Ich starte erneut. Es geht wieder alles von vorne los. "Kupplung drücken, Motor an, ersten Gang rein und weiter geht's." Und der echte Fahrlehrer fügt hinzu: "Er ist ein sehr geduldiger Fahrlehrer." Das sehe ich anders. "Du hast nicht in den Spiegel geschaut. Und wo war der Schulterblick?", ermahnt mich der Computer.

Zweite Runde, gleiche Kurve: Ich mache eine Vollbremsung, schlittere um die Ecke und niete ein Verkehrsschild um.
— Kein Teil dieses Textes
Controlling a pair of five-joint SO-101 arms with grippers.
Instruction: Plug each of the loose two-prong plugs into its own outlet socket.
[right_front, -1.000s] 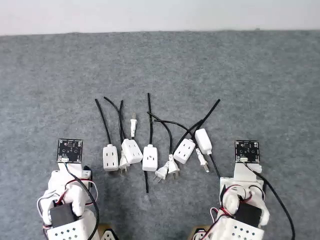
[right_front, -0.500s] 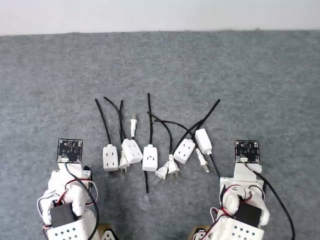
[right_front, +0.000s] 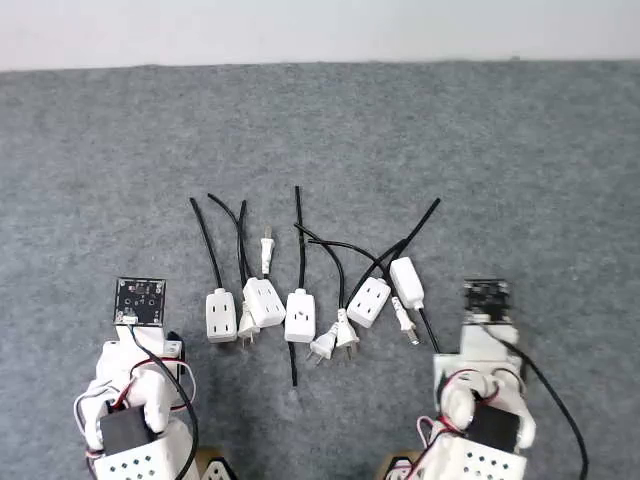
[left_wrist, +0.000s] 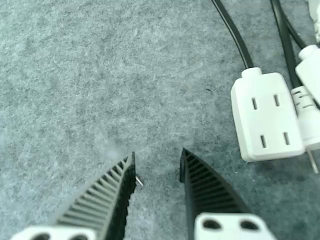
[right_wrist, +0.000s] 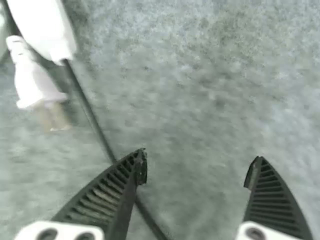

Das Bremspedal ist sehr gewöhnungsbedürftig und es ist schwer, den Punkt zu erwischen, an dem es wirklich reagiert. Der Kommentar des Simulators: "Nicht die Kurve schneiden!" Das weiß ich selbst, ich stehe mitten auf der Kreuzung. Ralf Jakob bleibt nicht so ruhig. "Da hätte ich schon längt eingegriffen." Und fügt hinzu: "Das wären ein paar Tausend Euro Schaden." Langsam komme ich mir vor wie bei einer Standpauke meines Vaters. Glücklicherweise sitze ich in keinem echten Auto.

Ich habe die Abfahrt verpasst

"Motor an, Kupplung rein, weiter geht's" befiehlt mir der virtuelle Kollege von Ralf Jakob. Schon wieder. Aber langsam geht es besser. Ich gewöhne mich an das ungewöhnliche Gefährt. Also fahre ich zum Spaß über ein paar Bordsteine. Das Lenkrad und der Sitz vibrieren. Dafür habe ich jetzt meine Abfahrt verpasst. Der Fahrsimulator bleibt stumm. Um zur Lektion zurückzukehren, müsste das ganze Programm neu gestartet werden. Stattdessen fahre ich ziellos durch die Gegend. Ich drücke das Gaspedal voll durch. Bei 80 km/h in der Stadt. Das ist zu viel für meinen virtuellen Kritiker: "Ich habe gerade für dich runtergebremst, weil du immer noch zu schnell warst", sagt er vorwurfsvoll. Es reicht. Ich parke den Simulator am Straßenrand. "Kupplung drücken, Gang rein - weiter geht's", fordert er. Nein, ich habe genug für heute. Und bin froh, dass ich den Führerschein schon habe.